Adaptations to emerging opportunities are one such response. When firms hit by reduced demand contract operations, the space they give up becomes available for use by entrepreneurs with better ways of running the business – or with better businesses. Some of the employees they let go will start firms (and hire employees) of their own. With every recession, many shops on Main Street disappear; and, over time, new shops – generally more successful – appear.
The other response is indigenous innovation – new ideas springing from the brows of various businesspeople. When firms hit by reduced demand stop hiring for a time, some people who would have joined established firms use their situation to dream up new products or methods and organize startups to develop them.
The growing number of aspiring innovators toiling in home garages may self-produce some of their capital goods. More important, the accumulation of new startups will gradually generate rising investment demand – induced demand! – and growth, too.

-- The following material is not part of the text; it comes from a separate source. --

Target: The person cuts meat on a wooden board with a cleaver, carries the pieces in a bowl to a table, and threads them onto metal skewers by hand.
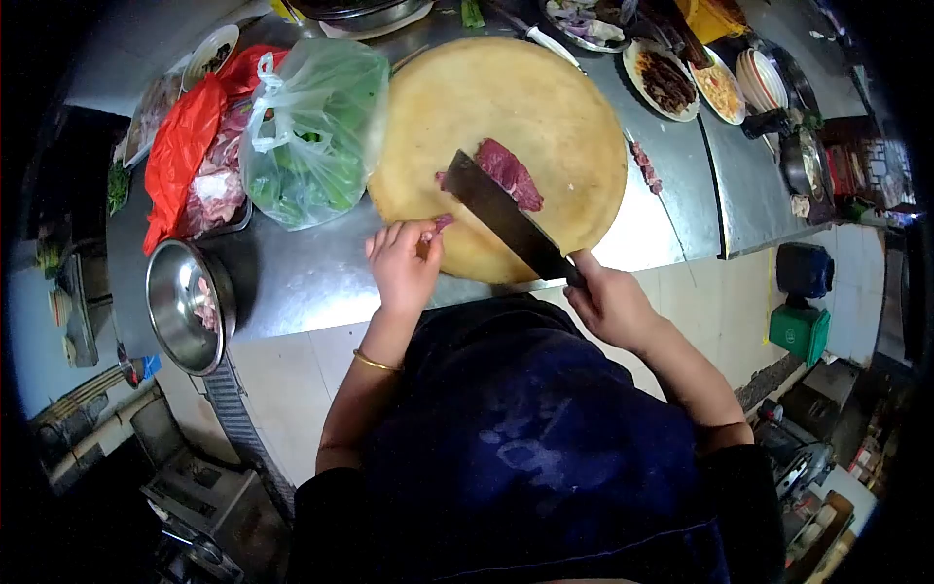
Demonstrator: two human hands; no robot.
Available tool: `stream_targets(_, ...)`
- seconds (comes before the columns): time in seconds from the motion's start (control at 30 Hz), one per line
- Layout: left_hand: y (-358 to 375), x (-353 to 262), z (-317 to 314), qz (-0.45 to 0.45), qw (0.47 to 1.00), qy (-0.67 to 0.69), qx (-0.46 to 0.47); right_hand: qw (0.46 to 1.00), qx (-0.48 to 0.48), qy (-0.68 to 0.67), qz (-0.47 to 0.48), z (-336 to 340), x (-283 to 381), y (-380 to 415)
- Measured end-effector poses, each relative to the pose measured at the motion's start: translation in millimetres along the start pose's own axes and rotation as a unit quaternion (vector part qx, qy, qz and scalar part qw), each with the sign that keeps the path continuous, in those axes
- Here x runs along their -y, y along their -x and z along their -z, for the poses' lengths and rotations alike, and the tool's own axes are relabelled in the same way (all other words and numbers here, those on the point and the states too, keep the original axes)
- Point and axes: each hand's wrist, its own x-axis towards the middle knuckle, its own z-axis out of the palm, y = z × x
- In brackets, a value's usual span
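My right hand point(613, 304) is wrapped round the handle of a wide dark cleaver point(506, 222), whose blade lies over the round wooden board point(506, 88). Just beyond the blade is a chunk of red meat point(508, 173); a small bit of meat shows at the blade's left side. My left hand point(404, 263), at the board's lower left edge, pinches a small meat piece point(443, 222) between thumb and fingers. A steel bowl point(173, 302) with some meat pieces point(205, 305) inside stands left of my left hand.
A tied clear bag of greens point(316, 146) touches the board's left side. Beyond it lie a red bag point(185, 161) and more meat point(219, 190). Right of the board are skewered meat point(644, 165) and plates of food point(662, 80). The steel table's front edge runs below the board.
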Motion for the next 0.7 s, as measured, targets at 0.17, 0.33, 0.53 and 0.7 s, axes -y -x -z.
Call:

Some may doubt this. Can new products and methods fare well in the market if demand is deficient? As an innovator said to me amid the financial crisis, his objective was to take over a market – it mattered little that the targeted market was only 90% of its former size.
Can capital be raised where incomes are depressed? Small firms and startups must always struggle for credit, and the Great Recession that followed the 2008 financial crisis made it harder for them. Yet the recession did not prevent droves of such firms from finding financing in Silicon Valley, London, and Berlin. No wonder Germany, the United States, and the United Kingdom are more or less recovered. In the US, total factor productivity growth set records in the 1930s, when the economy fell into and then grew out of the Great Depression.
Recovery has fallen woefully short in two kinds of economies. France and Italy are lacking young people who want to be new entrepreneurs or innovators, and those few who do are impeded by entrenched corporations and other vested interests. Greece has no lack of would-be entrepreneurs and innovators, but it lacks a system of angel and venture capital. Some Greeks have formed startups, though not in Greece.
The demand-siders say that innovation only makes recovery harder, because it enables firms to meet existing demand with fewer employees. Thus, they call for annual public-sector investment up to the level needed for full employment. But such infrastructure investment would go far beyond what would ever have been undertaken had the economy been left to regain high employment through the workings of adaptive or innovative activity. Indeed, such investment is costly beyond the expense because it preempts the adaptation and innovation that would have brought higher employment and faster growth.
Moreover, as long as Western innovation remains narrowly confined, a demand-side commitment to a large, sustained flow of infrastructure investment – and, likewise, a supply-side commitment to a similar flow of private investment – must bring ever-diminishing returns, until, ineluctably, the economy reaches its near-stationary state.
Supplying more of the same old goods never “creates its own demand,” as Keynes thought. But supplying new goods can. It is the impediments to adaptation and innovation – not fiscal austerity – causing our stagnation. And only renewed dynamism – not more fiscal irresponsibility – offers any hope of a durable way out.